13 October 2019, 02:35 WIB

Cholil Mahmud Musikalisasi Puisi Berkembang Bagus


MI | Weekend

MI/Tosiani
 MI/Tosiani
Musikus Cholil Mahmud

MUSIKUS Cholil Mahmud, 43, berharap musikalisasi puisi seperti yang pernah dilakukan duo Ari-Reda juga makin berkembang.

Dengan demikian ada regenerasi. Ia ingin para pemusik mau memainkan musik yang berasal dari puisi. Hal itu akan makin menambah vatiatif genre musik yang ada.

“Semoga apa yang sudah dilakukan Mbak Reda dan Mas ari bisa dilanjutkan pemusik pemusik lain, terus mau memainkan musik yang berasal dari puisi. Mungkin juga variasi genre alirannya lebih variatif,” ujarnya.

Upaya memopulerkan musikalisasi puisi, menurutnya, harus dilakukan berbagai pihak. Tidak bisa hanya dari satu sisi, yakni musisinya. Pihak lain, seperti media dan juga pendengarnya juga harus ikut mendukung. Upaya dari berbagai pihak ini akan membuat musikalisasi puisi lebih berkembang.

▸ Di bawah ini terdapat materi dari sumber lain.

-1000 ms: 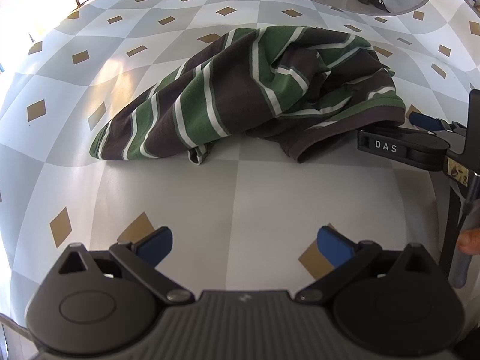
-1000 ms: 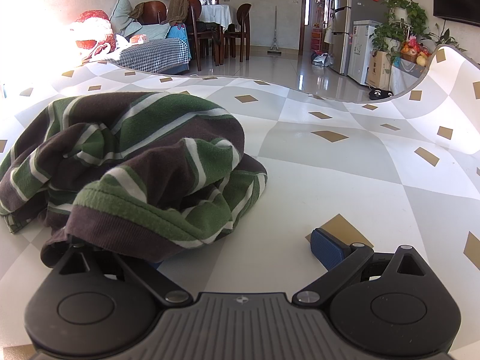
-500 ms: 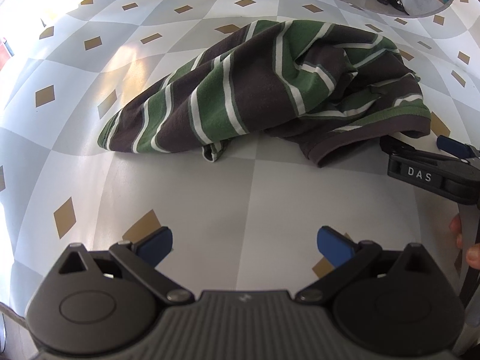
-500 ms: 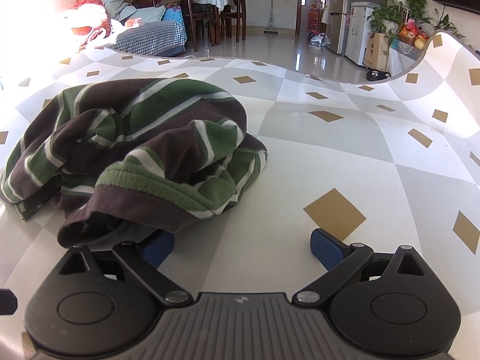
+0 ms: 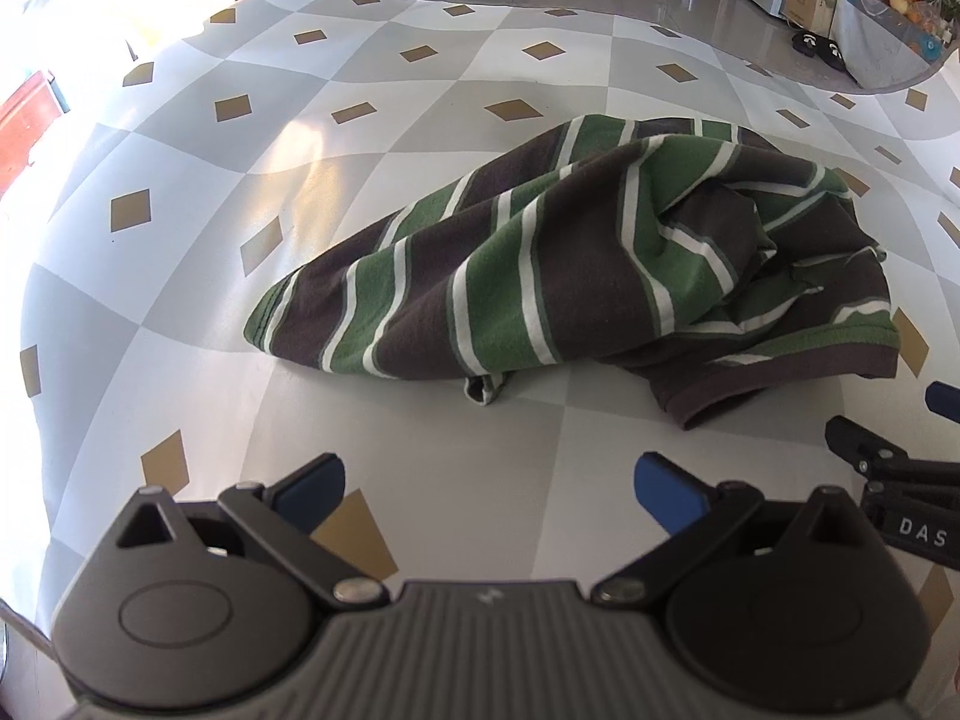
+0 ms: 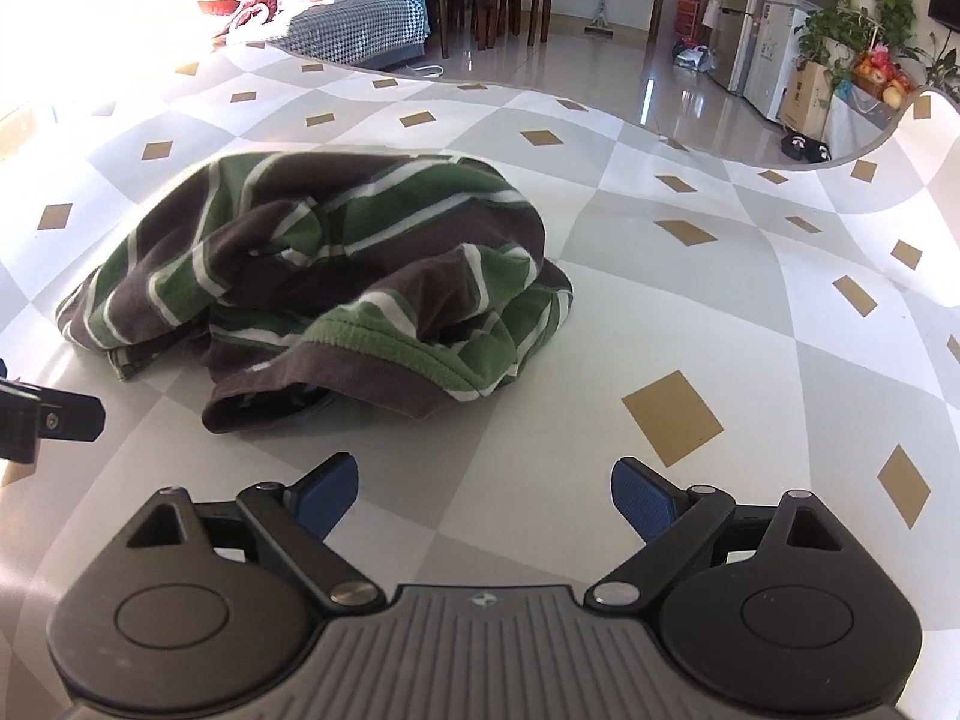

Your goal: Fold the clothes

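Note:
A crumpled shirt (image 5: 576, 264) with green, brown and white stripes lies in a heap on the table; in the right wrist view the shirt (image 6: 336, 276) shows its brown hem nearest the camera. My left gripper (image 5: 489, 489) hovers open over bare table, short of the shirt's near edge. My right gripper (image 6: 483, 489) also hangs above the table in front of the hem, its jaws wide but closing slightly, with nothing between them. The right gripper (image 5: 900, 480) shows at the right edge of the left wrist view, beside the hem.
The table (image 5: 180, 240) wears a cloth of grey and white diamonds with small gold squares; its far edge (image 6: 540, 93) curves toward a room with a sofa, chairs and a fridge. The left gripper's finger (image 6: 48, 420) pokes in at the left edge.
Both grippers have lifted and drawn back from the shirt. The right gripper's left finger, earlier tucked under the brown hem, is now clear of it. The shirt lies where it was.

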A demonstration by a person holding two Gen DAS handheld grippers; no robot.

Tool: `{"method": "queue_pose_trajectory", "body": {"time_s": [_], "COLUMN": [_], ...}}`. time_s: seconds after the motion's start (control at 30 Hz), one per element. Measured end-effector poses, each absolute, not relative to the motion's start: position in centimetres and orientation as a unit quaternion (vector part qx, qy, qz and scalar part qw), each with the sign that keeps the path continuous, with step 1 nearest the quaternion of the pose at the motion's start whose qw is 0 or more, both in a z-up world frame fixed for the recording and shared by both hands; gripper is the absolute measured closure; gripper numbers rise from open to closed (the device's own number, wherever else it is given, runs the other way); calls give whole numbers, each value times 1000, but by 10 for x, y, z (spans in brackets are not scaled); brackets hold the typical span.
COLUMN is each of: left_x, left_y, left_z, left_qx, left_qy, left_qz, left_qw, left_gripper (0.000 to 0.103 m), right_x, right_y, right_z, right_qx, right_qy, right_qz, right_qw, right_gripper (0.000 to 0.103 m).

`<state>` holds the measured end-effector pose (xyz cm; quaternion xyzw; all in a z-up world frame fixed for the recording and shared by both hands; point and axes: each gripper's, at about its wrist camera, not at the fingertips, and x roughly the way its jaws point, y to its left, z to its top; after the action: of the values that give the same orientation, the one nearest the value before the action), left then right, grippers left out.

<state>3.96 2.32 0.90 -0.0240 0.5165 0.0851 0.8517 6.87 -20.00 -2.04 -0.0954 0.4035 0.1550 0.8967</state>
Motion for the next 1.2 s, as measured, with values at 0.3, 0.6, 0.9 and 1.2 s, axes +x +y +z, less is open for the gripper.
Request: {"method": "queue_pose_trajectory", "body": {"time_s": [0.3,0.6,0.9,1.2], "left_x": [71,93,101,105], "left_y": [24,13,11,45], "left_z": [44,38,28,20], "left_qx": [18,35,29,-16], "left_qy": [504,481,491,515], "left_qz": [53,44,47,92], "left_qw": [862,875,869,852], "left_gripper": [0,0,0,0], "right_x": [75,98,103,117], "right_y": [-203,-194,-173,-169], "right_z": [22,14,3,-12], "right_qx": [-48,-38,-59,-41], "right_qy": [410,405,407,450], "right_qz": [227,249,254,232], "right_qw": [882,879,875,861], "right_gripper": [11,11,12,12]}}
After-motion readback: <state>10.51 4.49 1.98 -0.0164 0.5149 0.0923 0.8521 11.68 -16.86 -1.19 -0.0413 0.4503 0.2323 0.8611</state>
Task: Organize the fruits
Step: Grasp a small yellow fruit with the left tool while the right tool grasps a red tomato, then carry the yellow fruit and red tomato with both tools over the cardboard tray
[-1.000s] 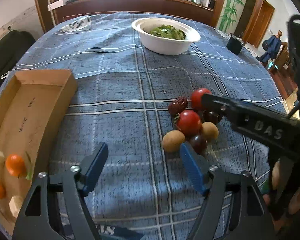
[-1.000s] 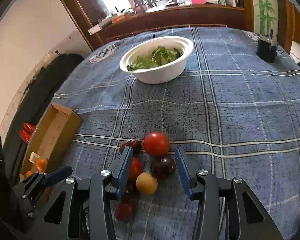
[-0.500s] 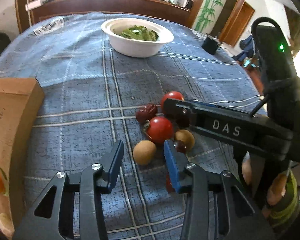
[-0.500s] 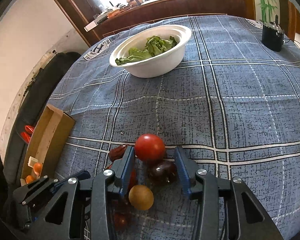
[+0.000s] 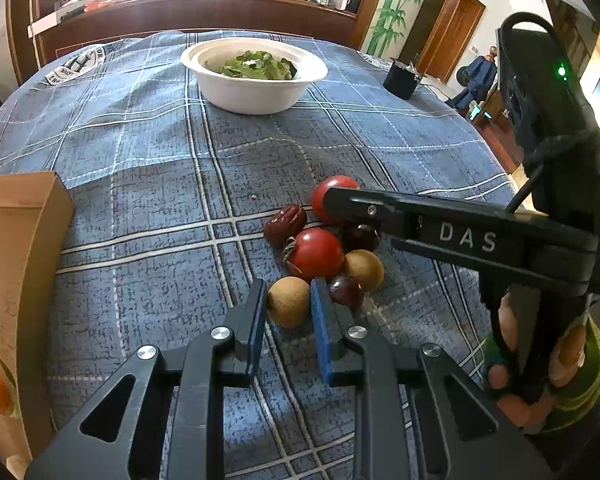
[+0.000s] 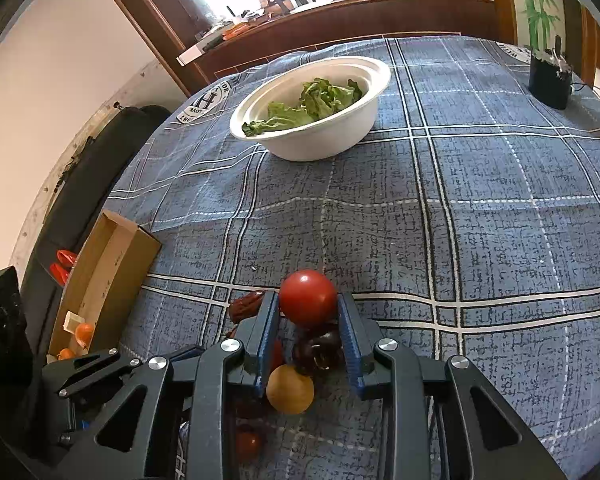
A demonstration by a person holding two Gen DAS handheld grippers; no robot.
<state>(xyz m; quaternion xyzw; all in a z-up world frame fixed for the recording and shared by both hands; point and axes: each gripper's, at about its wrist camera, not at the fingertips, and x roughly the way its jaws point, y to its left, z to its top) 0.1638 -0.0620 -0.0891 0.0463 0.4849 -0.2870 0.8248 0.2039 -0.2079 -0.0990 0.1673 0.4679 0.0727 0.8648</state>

“Macam-macam, mesti ada upaya dari berbagai pihak, termasuk dari musisinya, dari labelnya, dari medianya mau dukung itu. Jadi tidak hanya dari pemusiknya, tapi juga dari macam-macam pihak, yang membuat dia bisa ramai. Bukan hanya, susah juga kalau mengharapkan pendengarnya melakukan effort terlalu besar untuk mencari atau meng upayakan lebih lanjut,” katanya.

Jika semua pihak telah bekerja sama dalam melakukan promosi, Cholil yakin musikalisasi puisi akan sampai pada telinga pendengarnya. Selanjutnya, biar pendengar yang memutuskan untuk suka atau tidak suka pada aliran musik ini. Namun demikian, setidaknya akan ada alternatif dalam bermusik.

Ia meyakini, ada banyak dampak positif yang bisa dipetik dari musikalisasi puisi untuk anak muda sekarang. Seperti melakukan interpretasi pada puisi, membuat makna yang semula kabur menjadi lebih jelas, dan terang benderang.


Perkembangan musik

Dia juga melihat ada gairah yang luar biasa pada perkembangan musik di era sekarang. Musik lebih banyak berkembang melalui ranah digital seperti media sosial dan internet.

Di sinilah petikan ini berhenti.